“It’s always traumatic for me as well as the customers” – Nicolas Gray to the New York Times in 2008, explaining why he had to raise the price of the hotdog. It seems like the trauma was just beginning…
For those who don’t already know, there is now one Gray’s Papaya left in the city. Is New York City over authentic hotdogs? It seems like everywhere I turn there is a spin off of a classic. But what happened to the classic itself? I often wonder what happened to the old New York.
Here’s a direct quote from my dad: “Gray’s Papaya is a New York institution that will be sorely missed. Their dogs are better than filet mignon, and they introduced a whole generation to the health benefits of Papaya.”
I grew up in New York City. With a two-dollar allowance, it was difficult to get a good bite that wasn’t a candy bar. Gray’s Papaya offered an unbelievably satisfying dog for no more than $1.50 (the price eventually went up, but it wasn’t over $2 until the ’00s). As a native New Yorker, these hotdogs have given me so many memories. It’s unfortunate that our city can’t appreciate and maintain its landmarks.
Most people don’t know this about me, but I have a special place in my heart for hotdogs. Growing up, I was a very picky eater. I didn’t try a burger until the end of high school. Hotdogs were my best friend. Nothing would put a bigger smile on my face than an amazing Hebrew National dog from the grill. This used to be a year round thing. Then, it became a summer thing. And then, this summer, as I sat at a barbecue eating chicken and corn, I wondered, “WHERE ARE THE FUCKING HOTDOGS?”
This got me to thinking even more. Do people even care about hotdogs at all these days? I mean, seriously, when was the last time you heard someone say they wanted a hotdog? My dad and I are just about the only people I even know who still go to the Hebrew National stands in Central Park. Now, there are five falafel stands for every hotdog stand. There isn’t even a hotdog emoji on the iPhone. Am I going crazy here?
Let’s backtrack. Remember why you loved hotdogs in the first place. Think about why New York was so special when you moved here. Nowadays, anything that isn’t owned by a mega corporation (Equinox, Starbucks, Chase) seems to be slowly awaiting its death. To make matters worse, Liquiteria is moving into the old Gray’s Papaya location on 8th street and Sixth Avenue. Yes, that is a juice bar. What is this, L.A.? And what’s going next, Katz’ deli? (PLEASE GOD NO!!!!)
Hotdogs are serious. They really are no joke. Ghetto Gastro, friends of Mass Appeal who happened to be a quartet of incredible chefs, know it too. Malcom, aka Ice Lord, says, “Hot Dogs are a NYC STAPLE! My first memory of a dog was Gray’s Papaya! Growing up I actually hated dogs. The smell, everything about them. And then one day, I went with my uncle and he was telling me to try it and my moms was telling me to get the caramelized onions on it. At first glance, I wanted to get out of there ASAP but then I tasted it and it was just a revelation. Everything was perfect down to the small details of a lightly warm toasted bun. That joint on 72nd street is the heart for me; a lot of memories. Shit, I even went there the night of my prom! To hear that they’re closing [the West Village location], I’m in shock! But also not surprised, NYC is changing. Just because something is legendary or classic doesn’t mean it will stay around. You have to evolve and adapt, it’s key to survival in these streets.”
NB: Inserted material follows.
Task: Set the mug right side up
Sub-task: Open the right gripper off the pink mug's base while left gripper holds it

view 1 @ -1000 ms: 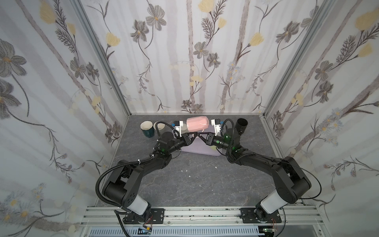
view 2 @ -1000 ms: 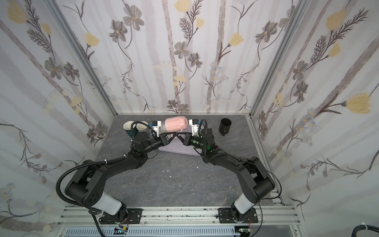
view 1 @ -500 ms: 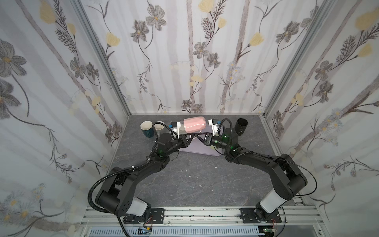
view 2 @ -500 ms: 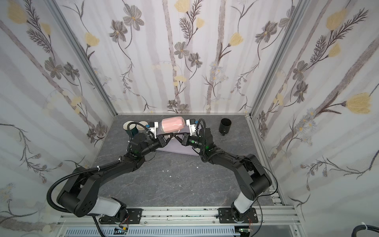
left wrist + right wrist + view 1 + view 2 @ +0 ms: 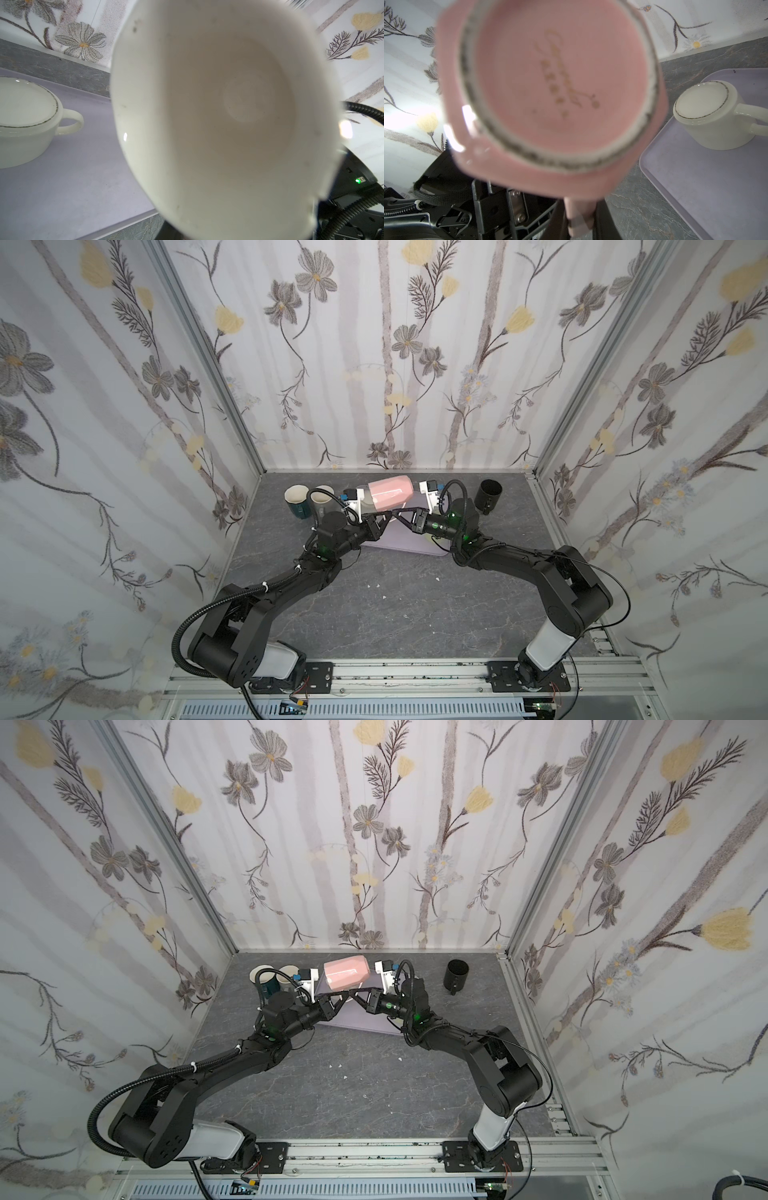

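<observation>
**Step in hand (judged): rotating the mug from its side to mouth-up, then setting it down.**

The pink mug (image 5: 388,492) hangs in the air, clear of the surface (image 5: 395,605), above the far part of the lavender tray (image 5: 399,545). It lies roughly on its side. Its mouth faces the left arm and its base faces the right arm.

Procedure:

1. Hold the handle (image 5: 578,216) firmly. The grip sits off to one side of the mug body, so the weight will probably try to swing the mug about the handle. Turn slowly.
2. Roll the wrist until the base points straight down and the rim is level.
3. Keep the mug away from the inverted white cup (image 5: 708,116), which stands on the tray just beside the working area.
4. Lower the mug until the whole base rests flat. Release only then.

Jaw state:

- **Right jaws:** closed on the handle. In the right wrist view the handle runs down from below the pink base, between the two dark jaw members.
- **Left jaws:** in both top views their tips rise beneath the mug, just beside the right jaws and close to the handle. How far they are open, and whether they grip anything, cannot be told. The mug's white interior (image 5: 228,104) fills the left wrist view and hides them.

Relative position: the mug body sits above both sets of jaws, and the two sets of tips nearly meet under it.
</observation>
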Motion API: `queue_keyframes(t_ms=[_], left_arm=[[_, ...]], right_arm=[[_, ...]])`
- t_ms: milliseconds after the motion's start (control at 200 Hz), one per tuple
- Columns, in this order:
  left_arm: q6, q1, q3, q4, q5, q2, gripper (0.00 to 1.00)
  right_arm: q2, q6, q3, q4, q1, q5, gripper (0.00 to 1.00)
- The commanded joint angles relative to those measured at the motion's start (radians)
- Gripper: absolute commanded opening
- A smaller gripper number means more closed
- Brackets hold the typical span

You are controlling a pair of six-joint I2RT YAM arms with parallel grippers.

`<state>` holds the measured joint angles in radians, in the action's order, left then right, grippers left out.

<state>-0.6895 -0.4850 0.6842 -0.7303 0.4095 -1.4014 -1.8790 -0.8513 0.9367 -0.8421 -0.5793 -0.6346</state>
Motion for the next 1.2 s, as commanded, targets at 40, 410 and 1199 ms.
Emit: queue_keyframes(t_ms=[40, 410, 1199], left_arm=[[-0.003, -0.027, 0.015, -0.250, 0.182, 0.023, 0.00], [0.087, -0.029, 0.012, -0.106, 0.100, 0.090, 0.00], [0.164, -0.035, 0.032, 0.113, -0.041, 0.127, 0.00]], right_arm=[[-0.015, 0.037, 0.007, 0.093, -0.005, 0.055, 0.01], [-0.008, 0.052, -0.009, 0.096, -0.004, 0.067, 0.27], [0.043, 0.089, -0.053, 0.131, 0.009, 0.133, 0.61]])
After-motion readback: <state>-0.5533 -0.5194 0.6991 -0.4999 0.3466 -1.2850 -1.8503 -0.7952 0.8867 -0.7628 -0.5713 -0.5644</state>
Malcolm has a great point. Jon Gray adds, “I used to front like my fam owned the spot since I spell my last name with the G-R-A-Y as well. The hotdogs were cheap and good, but for me it was about the drinks and those exotic flavors. I used to mix the Coconut Champagne with the Banana Daiquiri as a young gunna, later in life I just threw some yak in it and called it a day. Sad that this piece of NYC will soon be a memory.” Couldn’t have said it better myself.
Not only is Gray’s Papaya amazing and reasonable, but the owner, Nicolas Gray, genuinely cares about his customers. In 2008, Gray introduced the “Recession Special” that included two hotdogs and a soda for $3.50. He clearly works hard to make sure his prices stay low, but with the rise in NYC rent, there’s just nothing he can do. New York Times writer Jake Mooney profiled Gray in a 2008 article. “I’m as suicidal as everybody else,” Gray said. “I’m weeping as I do it,” he continues. “My prices are very low and my rents are very high, so I have a problem.” A problem indeed.
With all these juice bars, salad bars, frozen yogurt places, and gluten free shops, sometimes I wonder who we are all trying to fool. Don’t get me wrong, this heath craze is great for you, but stop pretending to get excited over a Kale salad when we all know the truth. Deep down, you are craving a real New York City hotdog that is 100 percent water and 100 percent amazing. In reality, you aren’t ready to let go of Gray’s Papaya. It’s like that relationship where you didn’t realize what you had until it was gone.